I went hunting for “free forex robot for MT4 download” and fell into a rabbit hole. I think I’ve pieced together a safe way to play with free EAs without blowing up, and I’d love sanity checks and upgrades from you all.
Idea: sandbox any free MT4 EA using a demo-to-live trade copier + a “risk cop” wrapper, then stress-test it to expose hidden martingale/grid behavior before trusting it.
What I’m doing now:
- Run the free EA only on a demo account on the same broker server as live (to minimize execution differences).
- Copy trades from demo to a small live account using a copier with filters (so the live account only mirrors what I allow).
- Wrap the live account with a separate “risk cop” EA that:
- Caps net exposure per symbol and total (lots + notional + margin used).
- Blocks trading during high-spread and news windows (spread threshold + news calendar via WebRequest).
- Forces a max trade count and max trade lifetime (auto-closes stale positions).
- Enforces per-symbol max adverse excursion and daily loss limit; if tripped, it kills mirroring until the next session.
- Normalizes position sizing to fixed fractional risk (ignoring the EA’s lot multipliers).
- Stress-test the EA on demo first with tick data and noise:
- Variable spread, random slippage, realistic commissions/swaps, weekend gaps, rollovers.
- Walk-forward on multiple non-overlapping OOS windows; randomize tick order segments (Monte Carlo shuffles).
- Pair-rotation: run on correlated/unrelated pairs to see if it’s curve-fit to one symbol.
How I’m catching hidden martingale/grid:
- Trade fingerprinting on the demo history:
- Look for lot size escalation after losses (lot[n]/lot[n-1] > 1.4 repeatedly).
- Check average distance between entries in baskets; tight, repeating spacing = grid DNA.
- Equity curve “hockey stick” recoveries after drawdowns are a red flag.
- Profit factor driven by many tiny wins and a few giant losses = mean-reversion bomb.
- Time-in-trade distribution: if losers stay open way longer than winners, likely averaging down.

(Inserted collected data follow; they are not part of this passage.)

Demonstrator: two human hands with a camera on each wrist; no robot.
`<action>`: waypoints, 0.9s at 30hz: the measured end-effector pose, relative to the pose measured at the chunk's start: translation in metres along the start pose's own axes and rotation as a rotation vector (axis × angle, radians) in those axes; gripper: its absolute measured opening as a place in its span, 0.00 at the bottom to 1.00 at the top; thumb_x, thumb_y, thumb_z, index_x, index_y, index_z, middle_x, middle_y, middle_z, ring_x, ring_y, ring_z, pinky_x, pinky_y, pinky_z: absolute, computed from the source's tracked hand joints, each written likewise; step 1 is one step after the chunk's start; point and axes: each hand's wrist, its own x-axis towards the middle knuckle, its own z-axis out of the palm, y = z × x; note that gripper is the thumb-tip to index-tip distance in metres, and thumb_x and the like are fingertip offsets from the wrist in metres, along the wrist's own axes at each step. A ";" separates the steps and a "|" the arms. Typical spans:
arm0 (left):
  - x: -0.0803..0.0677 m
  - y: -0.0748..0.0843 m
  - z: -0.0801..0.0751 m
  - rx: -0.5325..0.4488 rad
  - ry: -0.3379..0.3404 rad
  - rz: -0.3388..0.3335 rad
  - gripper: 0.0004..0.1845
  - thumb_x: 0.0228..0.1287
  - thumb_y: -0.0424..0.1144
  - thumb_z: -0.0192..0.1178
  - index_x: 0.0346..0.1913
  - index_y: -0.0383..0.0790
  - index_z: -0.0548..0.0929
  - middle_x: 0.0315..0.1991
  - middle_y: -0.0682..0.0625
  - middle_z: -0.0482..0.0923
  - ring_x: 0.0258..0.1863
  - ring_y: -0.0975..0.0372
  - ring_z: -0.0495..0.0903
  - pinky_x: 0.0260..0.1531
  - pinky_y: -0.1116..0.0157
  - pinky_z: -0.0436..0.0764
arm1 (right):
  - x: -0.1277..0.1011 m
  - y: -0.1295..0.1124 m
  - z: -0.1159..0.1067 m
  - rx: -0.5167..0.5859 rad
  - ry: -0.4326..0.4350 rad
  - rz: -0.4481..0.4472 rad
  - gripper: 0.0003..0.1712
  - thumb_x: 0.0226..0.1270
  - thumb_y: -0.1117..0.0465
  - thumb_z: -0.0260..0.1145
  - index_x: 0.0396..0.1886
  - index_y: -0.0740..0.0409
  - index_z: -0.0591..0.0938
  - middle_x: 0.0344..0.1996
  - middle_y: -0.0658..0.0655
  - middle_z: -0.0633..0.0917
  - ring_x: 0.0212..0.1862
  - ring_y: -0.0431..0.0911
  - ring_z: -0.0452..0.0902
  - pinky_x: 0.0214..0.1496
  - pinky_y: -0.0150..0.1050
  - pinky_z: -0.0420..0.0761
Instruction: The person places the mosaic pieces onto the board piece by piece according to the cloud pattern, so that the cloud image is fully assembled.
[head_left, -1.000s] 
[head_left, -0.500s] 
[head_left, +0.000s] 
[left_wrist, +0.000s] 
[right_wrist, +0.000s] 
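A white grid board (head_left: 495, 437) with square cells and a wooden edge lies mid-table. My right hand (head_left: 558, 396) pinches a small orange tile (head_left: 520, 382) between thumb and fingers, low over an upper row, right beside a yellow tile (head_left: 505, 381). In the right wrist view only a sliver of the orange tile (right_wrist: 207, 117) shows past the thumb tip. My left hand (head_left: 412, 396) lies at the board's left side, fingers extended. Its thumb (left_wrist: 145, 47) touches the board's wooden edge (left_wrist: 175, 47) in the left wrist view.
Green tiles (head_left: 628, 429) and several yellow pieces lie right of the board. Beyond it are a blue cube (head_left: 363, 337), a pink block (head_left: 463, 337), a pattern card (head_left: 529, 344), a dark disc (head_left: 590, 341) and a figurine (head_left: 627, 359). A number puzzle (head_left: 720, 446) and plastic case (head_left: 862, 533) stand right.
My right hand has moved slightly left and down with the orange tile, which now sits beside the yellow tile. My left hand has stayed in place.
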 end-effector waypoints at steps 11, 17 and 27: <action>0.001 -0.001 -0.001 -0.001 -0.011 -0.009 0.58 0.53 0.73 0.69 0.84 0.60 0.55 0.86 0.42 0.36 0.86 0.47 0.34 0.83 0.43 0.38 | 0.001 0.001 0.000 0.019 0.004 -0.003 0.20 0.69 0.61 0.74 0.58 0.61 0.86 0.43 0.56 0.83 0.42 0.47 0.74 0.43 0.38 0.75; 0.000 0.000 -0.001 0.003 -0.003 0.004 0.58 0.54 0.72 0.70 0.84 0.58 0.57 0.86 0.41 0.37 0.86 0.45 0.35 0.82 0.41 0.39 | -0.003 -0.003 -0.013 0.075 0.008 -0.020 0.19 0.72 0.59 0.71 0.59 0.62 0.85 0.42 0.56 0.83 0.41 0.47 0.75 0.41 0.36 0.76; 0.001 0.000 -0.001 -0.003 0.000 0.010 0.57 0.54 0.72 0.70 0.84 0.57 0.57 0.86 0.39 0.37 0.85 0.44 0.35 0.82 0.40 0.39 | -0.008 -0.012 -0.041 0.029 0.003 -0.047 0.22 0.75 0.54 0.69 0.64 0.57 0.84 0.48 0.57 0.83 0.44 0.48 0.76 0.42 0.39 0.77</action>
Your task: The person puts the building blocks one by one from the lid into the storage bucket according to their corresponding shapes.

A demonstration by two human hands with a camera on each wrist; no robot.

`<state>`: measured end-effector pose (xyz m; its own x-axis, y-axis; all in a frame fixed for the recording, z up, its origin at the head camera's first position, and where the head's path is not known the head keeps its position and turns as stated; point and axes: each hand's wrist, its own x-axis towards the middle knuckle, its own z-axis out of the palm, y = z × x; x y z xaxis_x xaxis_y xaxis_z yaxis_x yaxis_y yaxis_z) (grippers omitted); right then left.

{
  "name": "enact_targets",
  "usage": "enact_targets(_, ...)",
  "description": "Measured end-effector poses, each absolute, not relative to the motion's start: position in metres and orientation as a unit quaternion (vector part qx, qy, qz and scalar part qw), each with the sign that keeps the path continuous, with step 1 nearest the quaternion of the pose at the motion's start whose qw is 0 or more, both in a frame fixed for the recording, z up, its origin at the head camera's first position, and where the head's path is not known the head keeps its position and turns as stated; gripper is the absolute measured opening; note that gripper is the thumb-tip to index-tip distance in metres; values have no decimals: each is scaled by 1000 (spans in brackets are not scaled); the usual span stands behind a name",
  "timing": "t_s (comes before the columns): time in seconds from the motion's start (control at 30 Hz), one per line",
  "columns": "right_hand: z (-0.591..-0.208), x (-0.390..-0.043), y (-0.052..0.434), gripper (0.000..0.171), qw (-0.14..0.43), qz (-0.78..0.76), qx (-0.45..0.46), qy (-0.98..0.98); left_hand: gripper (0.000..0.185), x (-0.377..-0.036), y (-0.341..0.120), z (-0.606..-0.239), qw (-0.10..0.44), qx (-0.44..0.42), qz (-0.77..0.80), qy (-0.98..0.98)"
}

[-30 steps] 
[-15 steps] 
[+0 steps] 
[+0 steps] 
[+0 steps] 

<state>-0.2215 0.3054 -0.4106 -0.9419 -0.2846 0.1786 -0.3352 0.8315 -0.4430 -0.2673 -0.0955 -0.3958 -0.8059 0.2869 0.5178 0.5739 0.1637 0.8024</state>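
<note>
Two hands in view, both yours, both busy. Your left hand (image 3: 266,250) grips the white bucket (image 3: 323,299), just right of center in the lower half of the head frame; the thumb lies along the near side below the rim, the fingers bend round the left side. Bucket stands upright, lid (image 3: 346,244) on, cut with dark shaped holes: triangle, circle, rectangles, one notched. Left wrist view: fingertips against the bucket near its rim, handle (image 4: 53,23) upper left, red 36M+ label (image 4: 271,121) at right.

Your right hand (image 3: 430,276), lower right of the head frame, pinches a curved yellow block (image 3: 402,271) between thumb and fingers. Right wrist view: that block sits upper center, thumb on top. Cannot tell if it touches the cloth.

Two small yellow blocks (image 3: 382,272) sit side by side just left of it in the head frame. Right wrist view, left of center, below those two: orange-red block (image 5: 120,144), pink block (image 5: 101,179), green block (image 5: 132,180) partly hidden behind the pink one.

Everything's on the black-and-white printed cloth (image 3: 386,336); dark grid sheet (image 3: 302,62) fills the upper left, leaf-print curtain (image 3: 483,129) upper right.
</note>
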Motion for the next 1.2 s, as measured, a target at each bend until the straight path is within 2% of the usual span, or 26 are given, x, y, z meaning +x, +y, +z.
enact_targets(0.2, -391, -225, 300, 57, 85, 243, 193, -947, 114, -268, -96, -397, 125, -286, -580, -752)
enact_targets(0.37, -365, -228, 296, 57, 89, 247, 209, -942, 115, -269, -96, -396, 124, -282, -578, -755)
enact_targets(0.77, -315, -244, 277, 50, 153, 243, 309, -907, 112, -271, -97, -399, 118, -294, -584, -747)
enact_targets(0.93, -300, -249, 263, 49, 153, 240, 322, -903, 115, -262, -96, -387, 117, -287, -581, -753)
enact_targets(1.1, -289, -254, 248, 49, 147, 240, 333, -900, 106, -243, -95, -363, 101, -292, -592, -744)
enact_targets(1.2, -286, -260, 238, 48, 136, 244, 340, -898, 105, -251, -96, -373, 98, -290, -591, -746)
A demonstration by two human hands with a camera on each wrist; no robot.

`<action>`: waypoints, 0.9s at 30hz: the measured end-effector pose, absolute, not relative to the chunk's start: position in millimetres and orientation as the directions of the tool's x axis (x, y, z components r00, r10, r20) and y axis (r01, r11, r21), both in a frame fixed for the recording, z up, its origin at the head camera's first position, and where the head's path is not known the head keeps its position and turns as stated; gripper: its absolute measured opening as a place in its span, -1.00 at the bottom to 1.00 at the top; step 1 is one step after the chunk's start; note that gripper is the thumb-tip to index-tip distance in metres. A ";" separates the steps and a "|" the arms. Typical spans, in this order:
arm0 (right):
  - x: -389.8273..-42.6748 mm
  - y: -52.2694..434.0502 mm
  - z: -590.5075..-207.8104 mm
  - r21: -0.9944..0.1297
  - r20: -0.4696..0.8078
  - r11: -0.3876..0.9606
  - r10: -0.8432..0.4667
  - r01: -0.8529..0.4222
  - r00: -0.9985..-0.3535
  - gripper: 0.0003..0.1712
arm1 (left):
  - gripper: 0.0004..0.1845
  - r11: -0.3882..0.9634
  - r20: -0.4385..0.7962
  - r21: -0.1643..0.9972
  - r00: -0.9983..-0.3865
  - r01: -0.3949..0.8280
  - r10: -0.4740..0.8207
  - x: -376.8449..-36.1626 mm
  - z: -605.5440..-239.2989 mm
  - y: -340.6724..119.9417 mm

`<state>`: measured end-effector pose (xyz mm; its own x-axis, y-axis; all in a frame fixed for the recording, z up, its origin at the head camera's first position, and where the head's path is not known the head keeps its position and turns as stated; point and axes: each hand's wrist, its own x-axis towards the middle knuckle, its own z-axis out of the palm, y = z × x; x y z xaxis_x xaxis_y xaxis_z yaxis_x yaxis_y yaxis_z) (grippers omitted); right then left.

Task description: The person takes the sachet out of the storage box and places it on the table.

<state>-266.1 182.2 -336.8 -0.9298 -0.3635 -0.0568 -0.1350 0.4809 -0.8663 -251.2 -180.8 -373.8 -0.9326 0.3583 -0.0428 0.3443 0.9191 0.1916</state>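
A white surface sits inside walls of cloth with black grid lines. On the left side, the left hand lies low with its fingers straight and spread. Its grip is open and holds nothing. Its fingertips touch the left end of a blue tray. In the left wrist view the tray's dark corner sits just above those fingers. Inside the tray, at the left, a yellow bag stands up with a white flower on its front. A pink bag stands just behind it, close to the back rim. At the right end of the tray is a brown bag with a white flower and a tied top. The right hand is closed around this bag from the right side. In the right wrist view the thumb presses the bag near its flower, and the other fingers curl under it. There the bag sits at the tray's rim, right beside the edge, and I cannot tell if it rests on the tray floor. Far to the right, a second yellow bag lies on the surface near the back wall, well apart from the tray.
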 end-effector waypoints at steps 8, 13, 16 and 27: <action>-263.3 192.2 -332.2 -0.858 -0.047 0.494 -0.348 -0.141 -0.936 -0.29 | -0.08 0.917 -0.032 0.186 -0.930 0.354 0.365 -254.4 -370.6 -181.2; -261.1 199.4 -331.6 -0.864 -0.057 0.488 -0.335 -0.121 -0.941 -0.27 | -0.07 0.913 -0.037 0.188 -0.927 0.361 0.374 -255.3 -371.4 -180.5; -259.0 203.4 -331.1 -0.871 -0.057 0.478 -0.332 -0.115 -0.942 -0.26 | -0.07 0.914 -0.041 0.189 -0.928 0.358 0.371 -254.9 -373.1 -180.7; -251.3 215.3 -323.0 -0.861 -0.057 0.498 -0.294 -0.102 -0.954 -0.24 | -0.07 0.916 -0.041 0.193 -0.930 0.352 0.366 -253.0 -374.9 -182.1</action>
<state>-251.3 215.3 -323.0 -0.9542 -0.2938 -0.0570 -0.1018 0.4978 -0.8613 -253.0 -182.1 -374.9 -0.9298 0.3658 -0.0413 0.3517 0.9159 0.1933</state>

- Swap drift test: run it through long-only and short-only windows around triple-swap days; grid bombs often bleed from swaps when held.
What I’m unsure about and want feedback on:
- Is there a better way to “hard block” an untrusted EA from opening more than N trades without editing its code? My current approach relies on a copier filter plus a monitor that closes excess trades, but that’s reactive.
- Has anyone built an MQL4 “guardian” that enforces symbol-level risk across everything in the terminal reliably, even if the offending EA ignores GlobalVariables? Any gotchas with trade context and race conditions?
- Demo-to-live copier pitfalls I should expect beyond slippage/liq differences? FIFO and stop-level rules tripping the copier logic?
- Best free or open-source trade copiers you’ve used that support granular filters (lot normalization, symbol allowlist, time filters)?
- Any public datasets or tools you use to inject realistic slippage/latency noise into MT4 backtests without paid suites?
Bonus: if you know truly free, open-source MT4 EAs that:
- Don’t grid/martingale,
- Survive walk-forward with random spread/slippage,
- Keep max DD under 20% with fixed fractional sizing,
drop names. I’d love a short list we can all benchmark against the same stress battery.
If this “demo EA -> filtered copier -> risk cop live account” pipeline has holes, tear it apart. Also happy to share my little script that flags martingale-like sequences from trade history if anyone’s interested.